The Schoeck Horn Concerto is a personal favourite of mine. I first discovered
it on an ancient Mace LP in the very early 1980s. The work should long ago
have been selected by an enterprising competitor in the Young Musician of
the Year Competition. It makes a fresh air change from the Mozart and Strauss
concertos. The work breathes a woodland romance and lightness of spirit.
There is succulent playing from soloist and the orchestra. Schoeck's audio-visual
mastery is apparent from the moonlit Sommernacht (another Schoeck
work you really should hear) evocation in the second movement. Schoeck's
lunar light string tone lulls us into sleep on Alpine haystack in high summer.
The last movement is Mozartian and ends with a cheeky nod and a wink.

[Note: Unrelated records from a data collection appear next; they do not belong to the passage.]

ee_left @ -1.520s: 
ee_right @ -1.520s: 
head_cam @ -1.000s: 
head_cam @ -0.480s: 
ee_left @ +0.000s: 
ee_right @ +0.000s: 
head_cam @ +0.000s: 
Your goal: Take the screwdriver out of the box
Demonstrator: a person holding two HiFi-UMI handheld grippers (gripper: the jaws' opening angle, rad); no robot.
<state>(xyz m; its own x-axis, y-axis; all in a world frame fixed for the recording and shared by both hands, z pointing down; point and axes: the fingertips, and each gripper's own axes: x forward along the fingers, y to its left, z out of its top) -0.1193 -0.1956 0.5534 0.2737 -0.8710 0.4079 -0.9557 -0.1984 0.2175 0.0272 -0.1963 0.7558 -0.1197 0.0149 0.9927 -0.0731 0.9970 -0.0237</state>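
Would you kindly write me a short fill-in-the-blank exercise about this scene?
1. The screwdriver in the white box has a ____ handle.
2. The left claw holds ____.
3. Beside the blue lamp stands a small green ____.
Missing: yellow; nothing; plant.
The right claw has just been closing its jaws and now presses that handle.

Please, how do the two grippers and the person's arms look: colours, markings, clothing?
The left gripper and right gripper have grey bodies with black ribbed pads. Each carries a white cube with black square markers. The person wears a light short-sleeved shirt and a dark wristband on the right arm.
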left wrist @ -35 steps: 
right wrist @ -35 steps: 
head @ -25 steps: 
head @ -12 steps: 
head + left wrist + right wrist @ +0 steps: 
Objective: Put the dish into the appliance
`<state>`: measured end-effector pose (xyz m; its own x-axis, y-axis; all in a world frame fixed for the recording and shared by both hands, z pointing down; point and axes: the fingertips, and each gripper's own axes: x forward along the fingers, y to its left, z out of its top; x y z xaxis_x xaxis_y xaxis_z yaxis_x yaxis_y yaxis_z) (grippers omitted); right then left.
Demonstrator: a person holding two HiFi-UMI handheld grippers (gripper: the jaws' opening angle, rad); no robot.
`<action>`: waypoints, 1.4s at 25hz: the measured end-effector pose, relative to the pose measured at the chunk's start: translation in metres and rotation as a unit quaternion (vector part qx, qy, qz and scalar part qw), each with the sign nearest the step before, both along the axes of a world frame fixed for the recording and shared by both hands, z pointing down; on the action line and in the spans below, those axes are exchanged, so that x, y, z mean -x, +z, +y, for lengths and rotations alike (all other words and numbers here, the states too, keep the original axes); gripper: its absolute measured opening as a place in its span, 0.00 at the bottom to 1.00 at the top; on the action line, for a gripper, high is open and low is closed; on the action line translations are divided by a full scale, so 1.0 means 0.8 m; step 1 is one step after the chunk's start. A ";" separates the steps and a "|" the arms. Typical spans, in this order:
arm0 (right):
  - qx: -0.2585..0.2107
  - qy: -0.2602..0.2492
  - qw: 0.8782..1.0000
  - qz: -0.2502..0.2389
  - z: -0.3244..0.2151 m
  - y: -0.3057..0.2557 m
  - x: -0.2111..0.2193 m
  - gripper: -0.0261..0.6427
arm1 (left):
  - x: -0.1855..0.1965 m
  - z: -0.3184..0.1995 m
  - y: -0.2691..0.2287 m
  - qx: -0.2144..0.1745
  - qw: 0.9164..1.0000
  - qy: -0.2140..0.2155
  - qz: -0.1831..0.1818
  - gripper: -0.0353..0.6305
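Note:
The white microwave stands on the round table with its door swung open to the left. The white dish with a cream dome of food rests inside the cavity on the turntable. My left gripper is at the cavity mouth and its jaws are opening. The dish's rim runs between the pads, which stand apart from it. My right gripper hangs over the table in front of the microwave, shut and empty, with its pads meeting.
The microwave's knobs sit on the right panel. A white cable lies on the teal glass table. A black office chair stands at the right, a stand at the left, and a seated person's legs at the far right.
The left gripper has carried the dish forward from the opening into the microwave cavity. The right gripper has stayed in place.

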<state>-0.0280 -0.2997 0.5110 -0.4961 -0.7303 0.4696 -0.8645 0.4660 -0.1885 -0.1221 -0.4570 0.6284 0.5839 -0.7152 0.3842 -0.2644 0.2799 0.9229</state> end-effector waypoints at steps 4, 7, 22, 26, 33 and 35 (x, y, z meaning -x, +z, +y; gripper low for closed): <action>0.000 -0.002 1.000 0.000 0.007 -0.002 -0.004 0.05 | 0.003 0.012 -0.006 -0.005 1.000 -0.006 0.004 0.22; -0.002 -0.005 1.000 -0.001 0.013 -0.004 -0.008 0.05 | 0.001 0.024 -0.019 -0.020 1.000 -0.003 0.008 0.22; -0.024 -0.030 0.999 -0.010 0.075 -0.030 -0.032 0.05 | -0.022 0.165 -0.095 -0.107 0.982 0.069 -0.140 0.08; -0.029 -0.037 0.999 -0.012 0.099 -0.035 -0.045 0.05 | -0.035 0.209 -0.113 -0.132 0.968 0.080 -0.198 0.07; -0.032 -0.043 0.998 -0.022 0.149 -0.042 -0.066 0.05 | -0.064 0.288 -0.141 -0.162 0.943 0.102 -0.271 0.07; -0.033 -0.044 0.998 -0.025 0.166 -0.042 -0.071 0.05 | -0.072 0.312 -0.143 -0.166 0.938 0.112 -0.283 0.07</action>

The Koechlin work is enigmatic. It opens with calls like those at the start
of the Rossini William Tell overture rather like yodelling. The scene is
one of serenity and is very well done in this recording. The work is much
more impressionistic than the Schoeck. The atmosphere is too unvaried to
make the work entirely successful but it is intriguing. Remarkable are the
Mother Goose moments, the song of a Christmas hymn and music redolent of
the high hills.
The Smyth (written a year before the Koechlin) opens with a grand Brahmsian
curtains-up. It is a double concerto and the contrast in sound is strong
with the vibrancy of the solo violin taking the female role contrasting with
the masculine lines of the bluffer though inclined to reflection horn. The
dialogue might even suggest that the composer saw herself as the male and
some un-named lover as the female. The movement has a jogtrot pacing and
charming 'chip-chip' with violin playfully echoed by horn and vice versa.
The movement ends in a Viennese urbane cosmopolitan manner. The second movement
has a leaning towards a more modern style. The finale is lively.

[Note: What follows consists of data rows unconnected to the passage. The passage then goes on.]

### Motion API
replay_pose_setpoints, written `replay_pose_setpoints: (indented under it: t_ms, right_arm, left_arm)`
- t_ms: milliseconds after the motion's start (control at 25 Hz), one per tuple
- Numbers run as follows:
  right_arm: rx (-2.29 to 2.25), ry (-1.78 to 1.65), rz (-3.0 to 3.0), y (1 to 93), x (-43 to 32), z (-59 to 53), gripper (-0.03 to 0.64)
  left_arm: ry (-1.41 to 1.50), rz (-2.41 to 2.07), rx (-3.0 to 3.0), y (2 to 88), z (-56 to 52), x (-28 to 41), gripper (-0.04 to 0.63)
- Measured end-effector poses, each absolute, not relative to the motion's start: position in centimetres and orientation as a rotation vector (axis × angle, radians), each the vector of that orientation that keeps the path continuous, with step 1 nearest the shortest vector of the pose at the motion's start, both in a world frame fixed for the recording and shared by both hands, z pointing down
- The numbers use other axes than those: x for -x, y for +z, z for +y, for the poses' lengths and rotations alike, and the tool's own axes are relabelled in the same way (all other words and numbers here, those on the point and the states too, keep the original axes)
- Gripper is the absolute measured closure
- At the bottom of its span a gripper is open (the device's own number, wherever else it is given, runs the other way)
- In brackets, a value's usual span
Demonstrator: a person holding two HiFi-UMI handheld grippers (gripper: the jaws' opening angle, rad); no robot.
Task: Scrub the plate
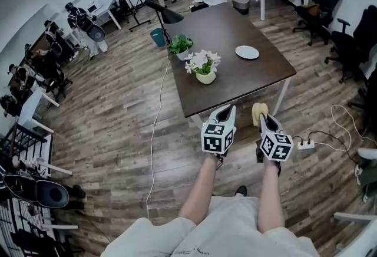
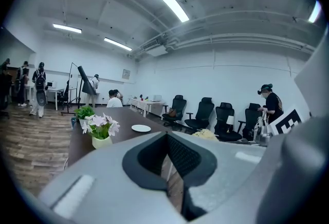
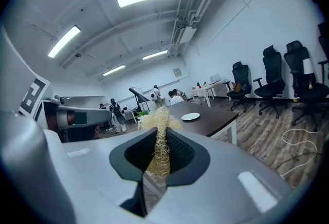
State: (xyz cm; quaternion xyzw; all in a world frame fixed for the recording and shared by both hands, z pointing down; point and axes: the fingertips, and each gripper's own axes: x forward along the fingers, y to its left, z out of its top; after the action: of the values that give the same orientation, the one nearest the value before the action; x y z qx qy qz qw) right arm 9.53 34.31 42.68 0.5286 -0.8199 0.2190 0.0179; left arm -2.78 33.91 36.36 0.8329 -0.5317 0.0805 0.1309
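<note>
Your legs point(image 1: 203, 191) stood nearest, short of the dark table point(image 1: 224, 29). You held the left gripper point(image 1: 227, 112) with its jaws pressed together on nothing, while the right gripper point(image 1: 263, 119) pinched a pale fibre scrubber point(image 3: 158, 138). That thin wad might have slipped or bent under pressure. The plate point(image 1: 247, 52) lay loose at the table's far right, well apart from both grippers. It looked small, white, round and seemingly clean, and likely to slide unless steadied.
</note>
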Motion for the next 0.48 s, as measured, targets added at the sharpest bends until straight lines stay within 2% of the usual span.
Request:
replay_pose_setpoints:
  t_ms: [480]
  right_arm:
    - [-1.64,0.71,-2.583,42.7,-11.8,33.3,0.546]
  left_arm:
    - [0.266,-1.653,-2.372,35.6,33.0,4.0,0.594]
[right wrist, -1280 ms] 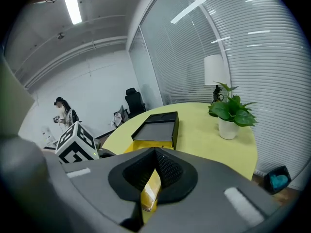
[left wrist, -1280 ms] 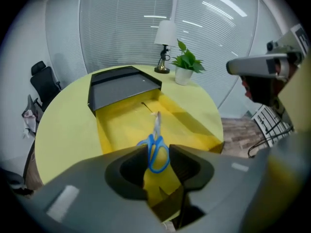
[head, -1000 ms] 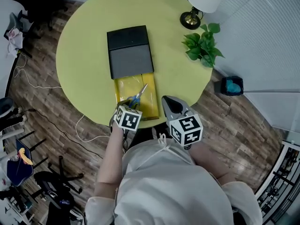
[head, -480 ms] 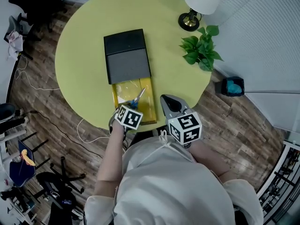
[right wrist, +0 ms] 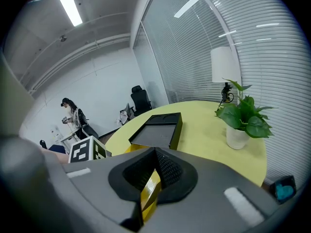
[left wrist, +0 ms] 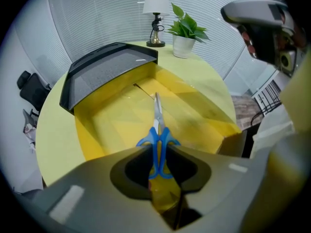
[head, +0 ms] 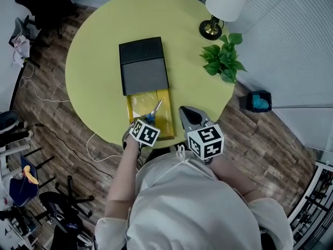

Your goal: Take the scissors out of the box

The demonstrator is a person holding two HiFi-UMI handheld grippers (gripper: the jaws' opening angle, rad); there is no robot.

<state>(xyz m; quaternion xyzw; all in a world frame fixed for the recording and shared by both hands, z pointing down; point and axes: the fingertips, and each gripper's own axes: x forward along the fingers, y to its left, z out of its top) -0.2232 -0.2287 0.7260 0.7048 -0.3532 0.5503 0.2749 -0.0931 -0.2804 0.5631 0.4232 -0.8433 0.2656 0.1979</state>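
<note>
Blue-handled scissors [head: 155, 110] [left wrist: 158, 130] lie flat in a yellow tray [head: 136, 105] [left wrist: 112, 125]. The tray is slid partly out of a black box sleeve [head: 144, 69] [left wrist: 104, 69] [right wrist: 158, 135]. My left gripper [head: 148, 122] [left wrist: 158, 147] points steeply down over the tray's near end. Its jaws have just been closing, and the blue handles sit between them with the pads against both sides. My right gripper [head: 183, 110] [right wrist: 156, 160] hovers just right of the tray. Its tips meet and hold nothing; the yellow tray shows through the gap behind them.
The round yellow table [head: 93, 46] also bears a lamp [head: 221, 7] and a potted plant [head: 221, 61] at the far right. A teal bin [head: 258, 100] and cables lie on the wood floor. A person [right wrist: 73, 115] stands far off.
The left gripper's marker cube has turned a little above the scissors' handles. The scissors still lie in the tray, and the right gripper has kept its place.
</note>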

The recordings were made by Nord-Deutsches Rundfunk, Hannover in November
1995.
You may well do better in the Schoeck by going for the
CPO recording. I do not know the Zuk performance
of the Koechlin Poeme but in any event it is quite a rare work. As for the
Smyth the preferred version is the one on Chandos but these are matters of
fine preference. No-one is going to feel that the works are misrepresented
by these recordings. They are executed with perception by artists who clearly
care about the composer's message and are able to communicate to their audience.
Outstandingly
good notes in German and English enhanced by fine photos of the three composers
and the soloists. The photo of Schoeck conducting was new to me and well
worth seeing. The documentation for this recording deserves an award.
A recommended collection for which this coupling has no competition. It would
have rated an even firmer recommendation if the coupling had been more generous
in timing - room for another concerto.